* Provided data:
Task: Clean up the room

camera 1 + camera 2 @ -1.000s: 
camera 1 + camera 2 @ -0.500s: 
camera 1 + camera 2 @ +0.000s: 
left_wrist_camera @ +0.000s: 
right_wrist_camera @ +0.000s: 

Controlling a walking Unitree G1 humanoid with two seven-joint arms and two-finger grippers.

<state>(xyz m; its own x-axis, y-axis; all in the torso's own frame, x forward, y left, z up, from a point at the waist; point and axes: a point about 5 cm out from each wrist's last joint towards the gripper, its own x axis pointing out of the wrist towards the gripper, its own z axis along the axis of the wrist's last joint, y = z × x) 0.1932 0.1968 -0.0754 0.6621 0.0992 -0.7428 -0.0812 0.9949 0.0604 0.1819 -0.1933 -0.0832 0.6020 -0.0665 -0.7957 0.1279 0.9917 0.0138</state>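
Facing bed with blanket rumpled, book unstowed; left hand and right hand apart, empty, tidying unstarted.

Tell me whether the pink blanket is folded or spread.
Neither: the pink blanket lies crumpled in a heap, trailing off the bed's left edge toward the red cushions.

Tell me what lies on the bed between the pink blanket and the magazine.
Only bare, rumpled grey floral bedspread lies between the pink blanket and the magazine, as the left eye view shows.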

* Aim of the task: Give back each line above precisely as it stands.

* Written response:
Task: Clean up the room

camera 1 + camera 2 @ -1.000s: 
camera 1 + camera 2 @ -0.500s: 
camera 1 + camera 2 @ +0.000s: 
left_wrist_camera @ +0.000s: 
right_wrist_camera @ +0.000s: 

Controlling a walking Unitree G1 humanoid with two seven-joint arms and two-finger grippers.

<state>(xyz m; its own x-axis, y-axis; all in the torso's own frame, x forward, y left, z up, from a point at the waist; point and axes: a point about 5 cm out from each wrist's last joint towards the gripper, its own x axis pointing out of the wrist towards the gripper, its own z axis along the axis of the wrist's last joint, y = z × x) 0.1932 0.1968 -0.0754 0.6621 0.0992 -0.7428 -0.0812 0.9949 0.0604 0.1819 -0.1933 -0.0832 0.6020 -0.0665 -0.7957 0.1279 0.9917 0.0138</state>
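Facing bed with blanket rumpled, book unstowed; left hand and right hand apart, empty, tidying unstarted.

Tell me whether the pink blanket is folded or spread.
Neither: the pink blanket lies crumpled in a heap, trailing off the bed's left edge toward the red cushions.

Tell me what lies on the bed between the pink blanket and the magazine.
Only bare, rumpled grey floral bedspread lies between the pink blanket and the magazine, as the left eye view shows.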

That is the entire output.